* _Exercise instructions_
Tally the lines of the listing that contain the word "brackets", then give the total and nothing else.

* _Provided information_

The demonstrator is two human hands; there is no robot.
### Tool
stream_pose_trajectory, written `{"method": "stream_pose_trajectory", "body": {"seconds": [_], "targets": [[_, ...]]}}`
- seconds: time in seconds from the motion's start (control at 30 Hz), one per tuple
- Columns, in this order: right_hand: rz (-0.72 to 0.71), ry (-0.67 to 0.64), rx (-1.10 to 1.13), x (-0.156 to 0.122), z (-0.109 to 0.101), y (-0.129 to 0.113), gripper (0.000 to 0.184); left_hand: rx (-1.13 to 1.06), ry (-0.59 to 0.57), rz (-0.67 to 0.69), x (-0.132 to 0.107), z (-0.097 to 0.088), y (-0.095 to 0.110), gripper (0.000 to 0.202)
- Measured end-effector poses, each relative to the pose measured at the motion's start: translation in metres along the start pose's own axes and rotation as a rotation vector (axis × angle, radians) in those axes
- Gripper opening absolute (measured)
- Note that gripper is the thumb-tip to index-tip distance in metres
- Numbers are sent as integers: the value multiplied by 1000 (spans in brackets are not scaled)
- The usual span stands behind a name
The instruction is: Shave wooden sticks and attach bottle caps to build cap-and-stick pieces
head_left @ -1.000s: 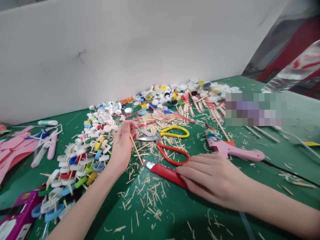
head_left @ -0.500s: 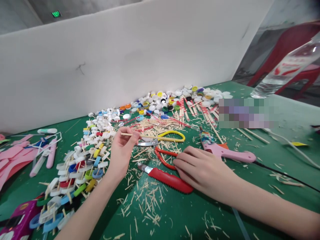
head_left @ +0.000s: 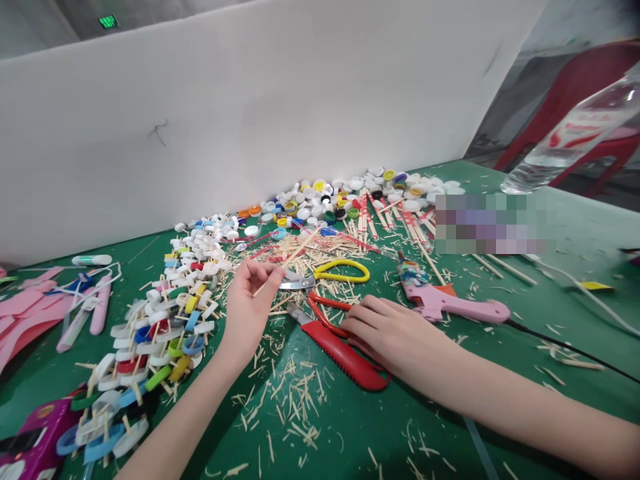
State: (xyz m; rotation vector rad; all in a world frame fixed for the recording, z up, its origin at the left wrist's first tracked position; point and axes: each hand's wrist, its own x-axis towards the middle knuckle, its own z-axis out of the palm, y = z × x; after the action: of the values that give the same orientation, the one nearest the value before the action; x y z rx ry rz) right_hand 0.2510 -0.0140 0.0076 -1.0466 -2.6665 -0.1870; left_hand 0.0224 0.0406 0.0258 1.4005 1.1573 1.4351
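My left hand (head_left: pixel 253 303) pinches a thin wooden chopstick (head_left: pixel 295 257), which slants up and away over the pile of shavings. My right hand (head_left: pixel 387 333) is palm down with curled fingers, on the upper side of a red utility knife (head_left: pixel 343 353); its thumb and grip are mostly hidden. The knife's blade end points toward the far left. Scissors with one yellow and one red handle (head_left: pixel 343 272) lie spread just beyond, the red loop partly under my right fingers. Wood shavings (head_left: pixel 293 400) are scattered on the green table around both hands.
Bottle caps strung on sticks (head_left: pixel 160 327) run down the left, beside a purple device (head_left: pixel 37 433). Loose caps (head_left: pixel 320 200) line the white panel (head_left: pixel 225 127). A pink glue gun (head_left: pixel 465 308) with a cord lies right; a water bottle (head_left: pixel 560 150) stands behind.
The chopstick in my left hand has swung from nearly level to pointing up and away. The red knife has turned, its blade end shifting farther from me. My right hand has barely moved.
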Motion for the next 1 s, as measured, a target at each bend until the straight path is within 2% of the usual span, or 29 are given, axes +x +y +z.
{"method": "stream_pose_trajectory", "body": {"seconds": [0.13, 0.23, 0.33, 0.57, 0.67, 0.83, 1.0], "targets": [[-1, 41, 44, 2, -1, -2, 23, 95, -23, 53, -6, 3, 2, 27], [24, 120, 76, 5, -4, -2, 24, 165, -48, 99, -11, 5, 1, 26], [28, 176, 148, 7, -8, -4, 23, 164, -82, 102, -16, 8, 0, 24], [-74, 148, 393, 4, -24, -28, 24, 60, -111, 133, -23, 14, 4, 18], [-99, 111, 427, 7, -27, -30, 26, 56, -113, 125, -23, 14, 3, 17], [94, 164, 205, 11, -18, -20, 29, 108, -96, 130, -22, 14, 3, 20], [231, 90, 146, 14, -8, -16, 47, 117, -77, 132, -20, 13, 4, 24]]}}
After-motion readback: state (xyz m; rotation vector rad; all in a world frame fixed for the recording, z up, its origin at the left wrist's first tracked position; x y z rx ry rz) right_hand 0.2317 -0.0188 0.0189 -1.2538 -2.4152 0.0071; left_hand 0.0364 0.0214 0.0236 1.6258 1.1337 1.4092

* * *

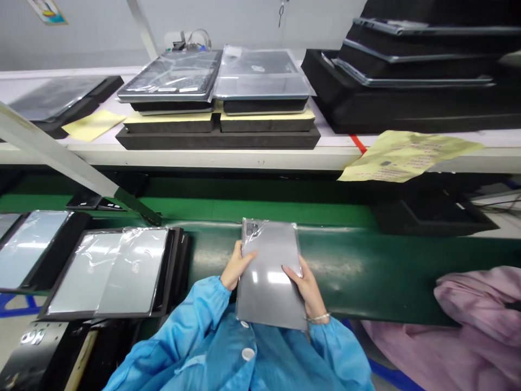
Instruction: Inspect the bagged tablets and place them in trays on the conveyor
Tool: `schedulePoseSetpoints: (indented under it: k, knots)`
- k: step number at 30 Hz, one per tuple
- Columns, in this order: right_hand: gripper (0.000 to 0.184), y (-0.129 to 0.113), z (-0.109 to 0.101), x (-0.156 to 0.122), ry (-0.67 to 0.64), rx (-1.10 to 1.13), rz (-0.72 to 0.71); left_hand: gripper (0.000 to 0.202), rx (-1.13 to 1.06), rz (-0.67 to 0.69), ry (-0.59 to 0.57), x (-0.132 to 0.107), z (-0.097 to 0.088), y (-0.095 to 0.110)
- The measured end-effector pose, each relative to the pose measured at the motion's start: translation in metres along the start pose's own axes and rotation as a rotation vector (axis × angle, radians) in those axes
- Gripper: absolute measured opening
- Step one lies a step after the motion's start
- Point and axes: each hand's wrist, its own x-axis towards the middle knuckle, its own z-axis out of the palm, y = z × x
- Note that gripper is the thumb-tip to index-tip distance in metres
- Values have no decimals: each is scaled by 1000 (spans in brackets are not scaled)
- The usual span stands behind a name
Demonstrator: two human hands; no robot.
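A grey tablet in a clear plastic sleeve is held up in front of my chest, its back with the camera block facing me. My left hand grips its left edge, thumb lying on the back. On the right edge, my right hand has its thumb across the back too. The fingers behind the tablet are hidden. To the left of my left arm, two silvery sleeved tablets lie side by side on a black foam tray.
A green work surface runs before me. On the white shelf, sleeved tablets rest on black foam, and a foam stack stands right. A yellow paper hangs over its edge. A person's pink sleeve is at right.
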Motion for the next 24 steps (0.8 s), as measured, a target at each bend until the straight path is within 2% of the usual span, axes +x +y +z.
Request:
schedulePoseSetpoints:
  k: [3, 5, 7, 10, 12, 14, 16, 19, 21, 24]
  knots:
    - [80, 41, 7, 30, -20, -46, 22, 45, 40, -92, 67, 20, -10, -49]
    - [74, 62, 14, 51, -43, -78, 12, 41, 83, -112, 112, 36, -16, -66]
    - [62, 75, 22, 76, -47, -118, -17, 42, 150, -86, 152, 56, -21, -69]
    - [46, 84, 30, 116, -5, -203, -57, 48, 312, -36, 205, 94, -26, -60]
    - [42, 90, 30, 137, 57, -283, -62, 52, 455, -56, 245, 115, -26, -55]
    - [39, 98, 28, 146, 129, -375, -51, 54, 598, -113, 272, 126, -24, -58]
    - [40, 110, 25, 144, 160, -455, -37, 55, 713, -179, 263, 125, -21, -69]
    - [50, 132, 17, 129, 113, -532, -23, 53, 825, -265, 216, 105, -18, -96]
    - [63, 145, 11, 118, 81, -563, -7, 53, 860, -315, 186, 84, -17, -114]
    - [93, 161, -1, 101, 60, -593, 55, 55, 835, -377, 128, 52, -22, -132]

* _Response to the exercise_
2